By Renata Ahlert
Monsanto Beachell Borlaug Scholar
As a scholar since 2010, it is an honor for me to represent Monsanto’s Beachell-Borlaug International Scholars Program (MBBISP). One of the many special opportunities the program has given me is the chance to meet and talk with world leaders who are focused on fighting hunger through improving agriculture, similar to what my MBBISP colleagues are doing during International Food and Agribusiness Management Association (IFAMA) this week.
When I was at the 2013 Chicago Council Global Food Security Symposium recently, I was able to meet with Monsanto president Brett Begemann, Maurico Antonio Lopes (the head of Brazil’s agricultural research organization EMBRAPA) and many other incredibly smart people who are passionate about agriculture just like me. It was an unforgettable opportunity and I am so grateful to get these experiences through MBBISP.
In addition to special events like Chicago Council and IFAMA, the program gives me the opportunity to participate in The World Food Prize as well. My passion for rice breeding is met with enthusiasm at the World Food Prize and just further affirms that all of us scholars are really making a difference.
With more than 9 billion people expected to live on the planet in 2050, it is important now more than ever to make improvements to wheat and rice, two crops critical for nourishing developing countries .I’m also passionate about creating global awareness for the importance of these crops. As Mr. Begemann said at the Chicago Council and Mr. Grant said during the IFAMA conference, the time for change is now and my generation is a part of this change.
I’m so happy to see that my country, Brazil, is thriving in terms of food security and it is an example for many other countries.
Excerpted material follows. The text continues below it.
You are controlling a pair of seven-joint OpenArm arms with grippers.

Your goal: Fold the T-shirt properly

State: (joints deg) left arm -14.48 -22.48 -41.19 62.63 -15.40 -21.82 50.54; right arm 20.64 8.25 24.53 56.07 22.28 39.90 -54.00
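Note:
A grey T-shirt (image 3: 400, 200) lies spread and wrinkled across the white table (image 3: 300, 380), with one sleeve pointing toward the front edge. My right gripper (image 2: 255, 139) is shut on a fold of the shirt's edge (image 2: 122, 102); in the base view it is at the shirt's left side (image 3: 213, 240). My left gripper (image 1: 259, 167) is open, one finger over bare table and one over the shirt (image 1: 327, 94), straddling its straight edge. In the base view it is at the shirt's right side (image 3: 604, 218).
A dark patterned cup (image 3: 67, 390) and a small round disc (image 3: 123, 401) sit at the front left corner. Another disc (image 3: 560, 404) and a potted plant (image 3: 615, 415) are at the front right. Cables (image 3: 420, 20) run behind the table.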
Even better is knowing that I can be part of this change.
One of 52 scholars in MBBISP, I am the future of agriculture and I want to contribute through the opportunities I receive through the program. I’m learning every day and this program is helping me not only in my academic and scientific training, but also in learning how to be a better communicator and leader.
My research focus, breeding rice for cold tolerance in Southern Brazil, was developed to meet regional needs for agricultural production, aiming to contribute better technology to rice for farmers in my state. Despite major advances we still have major obstacles to overcome in terms of agriculture. Through research we can improve our production, optimize the productivity of major crops in a sustainable way and explore new technologies that developing regions need to feed their populations and tackle their own climate challenges.
Yes, the challenges are enormous and the world’s population increases every day. But the need to produce food for 9 million people in 2050 inspires me to continue searching. I think it is necessary that new generations have access to these opportunities so that we can continue to fight world hunger. I want to be part of this change, I hope to continue having opportunities to participate in events like this that promote knowledge, overcoming challenges and show the need for change to the people. With the extension of the MBBISP, I’m excited to welcome many more of the next generation of ag research into this great “club” and I can’t wait to work hand in hand to feed the world.
Photograph: Renate Ahlert with Brett Begemann, Monsanto’s president, at the recent meeting the Chicago Council Global Food Symposium in Washington, D.C.